WHAT IS REQUIRED
Extract exactly those lines that lie between the start of the material and the line with "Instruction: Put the", including both boundary lines and no others.

DATA SECTION
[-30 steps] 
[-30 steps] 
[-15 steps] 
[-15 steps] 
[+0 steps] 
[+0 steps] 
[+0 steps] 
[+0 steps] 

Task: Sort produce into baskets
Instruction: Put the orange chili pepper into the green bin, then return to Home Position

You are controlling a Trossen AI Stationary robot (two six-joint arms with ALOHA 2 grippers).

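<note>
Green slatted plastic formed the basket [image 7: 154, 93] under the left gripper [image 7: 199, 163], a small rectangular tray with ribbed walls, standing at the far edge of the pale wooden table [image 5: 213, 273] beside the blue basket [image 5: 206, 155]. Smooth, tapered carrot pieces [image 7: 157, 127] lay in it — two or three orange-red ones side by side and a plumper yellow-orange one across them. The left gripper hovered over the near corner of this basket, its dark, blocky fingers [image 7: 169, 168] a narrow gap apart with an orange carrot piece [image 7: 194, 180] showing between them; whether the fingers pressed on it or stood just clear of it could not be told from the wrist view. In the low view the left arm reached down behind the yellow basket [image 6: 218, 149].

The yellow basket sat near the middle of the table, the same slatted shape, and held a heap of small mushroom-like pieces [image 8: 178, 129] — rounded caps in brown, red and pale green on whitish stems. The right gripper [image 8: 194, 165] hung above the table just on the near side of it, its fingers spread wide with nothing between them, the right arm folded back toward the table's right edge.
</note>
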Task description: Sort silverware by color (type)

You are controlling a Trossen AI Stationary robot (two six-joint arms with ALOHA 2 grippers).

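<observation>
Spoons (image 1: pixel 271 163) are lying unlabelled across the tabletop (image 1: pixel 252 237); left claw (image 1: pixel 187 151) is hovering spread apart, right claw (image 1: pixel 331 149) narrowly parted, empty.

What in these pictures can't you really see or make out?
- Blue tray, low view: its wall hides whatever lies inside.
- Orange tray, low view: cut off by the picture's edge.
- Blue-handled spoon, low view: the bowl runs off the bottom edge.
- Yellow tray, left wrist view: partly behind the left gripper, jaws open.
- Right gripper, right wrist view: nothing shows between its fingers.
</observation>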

RESPONSE
[-30 steps] 
[-30 steps] 
[-15 steps] 
[-15 steps] 
[+0 steps] 
[+0 steps] 
[+0 steps] 
[+0 steps] 

Task: Sort produce into baskets
Instruction: Put the orange chili pepper into the green bin, then return to Home Position

The output contains nothing more.